On the western edge of Elbing, at 1 Olbiński Street, stood the first chapel of the “St. Hieronymus ”(from the fourteenth century), then the Church of St. Ursula and the Eleven Thousand Virgins Church (today“ Church of the Protection of St. Joseph ”). A leprosarium and a women's refuge were operated near the church . In 1776, at the behest of Frederick the Great , Carl Gotthard Langhans built the "Friedrichstor" in the southern part of Elbing, near the intersection of Sienkiewiczstrasse and Kielcestrasse. The building served as a refuge for the poor after 1820 until it was decided in 1858 to demolish it.

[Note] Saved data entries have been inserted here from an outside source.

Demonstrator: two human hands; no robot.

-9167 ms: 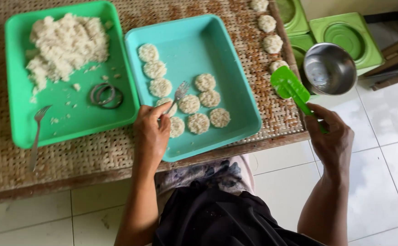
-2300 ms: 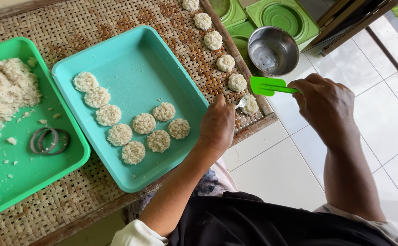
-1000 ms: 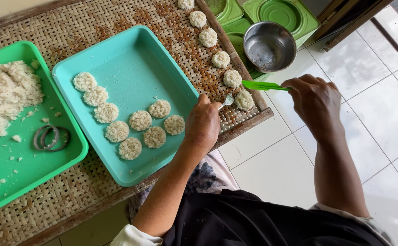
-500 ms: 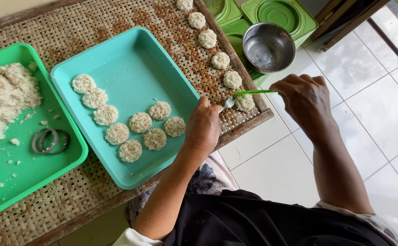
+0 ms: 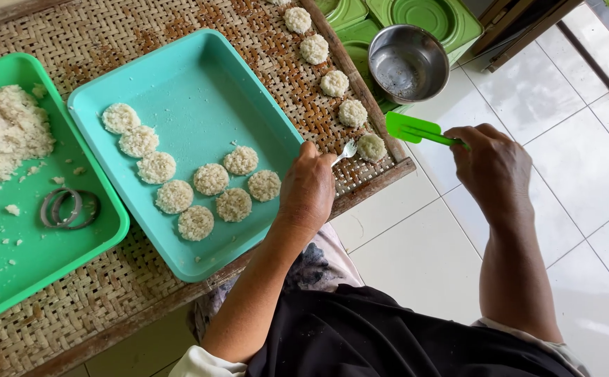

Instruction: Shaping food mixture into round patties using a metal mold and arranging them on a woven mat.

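Left to right: green tray (image 5: 102,230) of loose rice, teal tray (image 5: 200,91) holding eight patties, then left hand (image 5: 308,192) closed around a fork (image 5: 346,150) beside the end rice patty (image 5: 371,147) at the woven mat's (image 5: 144,42) corner. Right hand (image 5: 493,167) gripping a green spatula (image 5: 412,129) just above it. Best slid flat under, fork steadying gently, to avoid crumbling.

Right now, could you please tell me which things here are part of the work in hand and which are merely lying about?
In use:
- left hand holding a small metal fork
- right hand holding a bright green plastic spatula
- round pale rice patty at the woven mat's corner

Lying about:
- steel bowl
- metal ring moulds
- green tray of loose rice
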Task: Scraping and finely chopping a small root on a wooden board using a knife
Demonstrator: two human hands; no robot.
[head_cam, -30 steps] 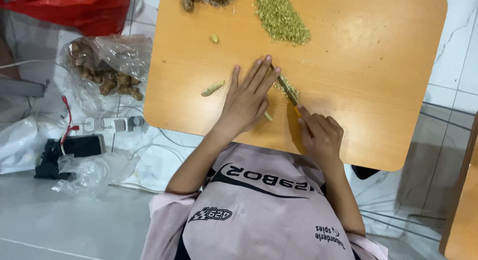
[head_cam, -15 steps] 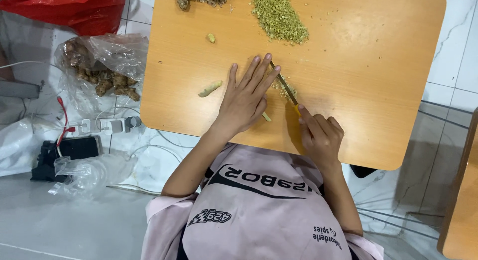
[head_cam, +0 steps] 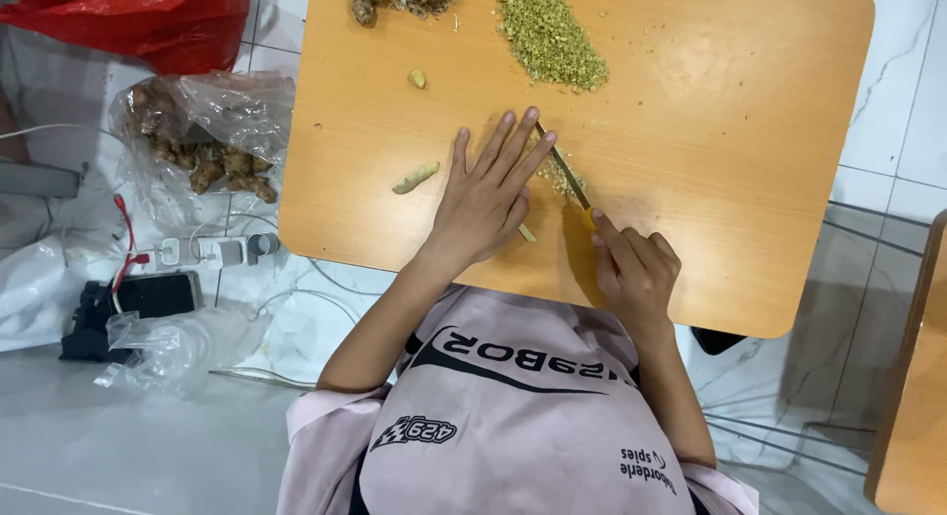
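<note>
Knife (head_cam: 564, 170) stays in the right hand's (head_cam: 636, 268) closed grip, left hand (head_cam: 483, 199) still flat, fingers spread.

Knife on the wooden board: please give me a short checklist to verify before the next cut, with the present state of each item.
1. Right hand closed on the knife handle: ok.
2. Left hand pressed flat near the blade, fingers stretched out, not curled: not ok, the fingertips lie close to the blade.
3. Blade over the small chopped bits: ok.
4. Pile of finished chopped pieces kept apart from the cutting spot: ok.
5. Loose root piece clear of the blade, left of the left hand: ok.
6. Sharpness of the blade edge: cannot tell.
</note>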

In the middle of the nineteenth century, in the immediate vicinity of the Michaeliskirche, there was also a glassworks .

During the siege of Fortress Wroclaw in 1945, not as many buildings were destroyed in the area as in other parts of the city. That is why there is a rich inventory of centuries-old buildings. The district has been part of the city center since 1991.

literature

Web links

Individual evidence

  1. Colmar Grünhagen (Red.): Regesten zur Schlesischen Geschichte. Part 1: Until the year 1250 (= Codex diplomaticus Silesiae . Volume 7). Edited by the Association for the History and Antiquity of Silesia . Josef Max & Co., Breslau 1866–68, OCLC 833586381 , p. 36 ( full text in the Google book search).
  2. In Innocent III. Colmar Grünhagen (Red.): Regesta on Silesian history. Part 1: Until the year 1250 (= Codex diplomaticus Silesiae . Volume 7). Edited by the Association for the History and Antiquity of Silesia. Josef Max & Co., Breslau 1866–68, OCLC 833586381 , p. 58 ( full text in the Google book search).
  3. ^ With Heinrich III., Called the white one . Georg Korn: Wroclaw Document Book. First part. Verlag von Wilhelm Gottlieb Korn, Breslau 1870, p. 14 ( full text in the Google book search) and note 5.
  4. That is: "in Olbingo." Hermann Markgraf, J. W. Schulte (Ed.): Liber fundationis episcopatus Vratislaviensis (= Codex Diplomaticus Silesiae. Volume XIV). Edited by the Association for the History and Antiquity of Silesia. Josef Max & Co., Breslau 1889, OCLC 20772734 ( online ; here: "Incipit registrum terre Wratislaviensis" [register of the Breslau area]). In: dokumentyslaska.pl, accessed October 8, 2016.
  5. a b Paul Hefftner: Origin and meaning of place names in the city and district of Breslau. With a city map and a district map. Ferdinand Hirt, Breslau 1910, OCLC 246496550 , pp. 24-26.
  6. a b Julian Janczak: Śląsk w koncu XVIII wieku (= Atlas historyczny Polski. C). Krystyna Binek (editor). Volume 2. Part 2. Ed. By Polska Akad. Nauk, Inst. Historii. Zakład Narodowy im. Ossolińskich (Ossolineum), Wrocław 1984, ISBN 83-04-01347-9 , p. 89.
  7. ^ Marcin Wojciech Solarz: Nazwy wsi źródłem wiedzy o przeszłości na przykładzie toponimów z doliny Olszynki na Pogórzu Ciężkowickim . [Village names as a source of knowledge of the past: toponyms in the Olszynka Valley in the Ciężkowickie Foothills]. In: Acta Universitatis Lodziensis . Folia Geographica Socio-Oeconomica. No. 25 , 2016, ISSN  1508-1117 , p. 63–81 , here pp. 70–71 , doi : 10.18778 / 1508-1117.25.04 (Polish).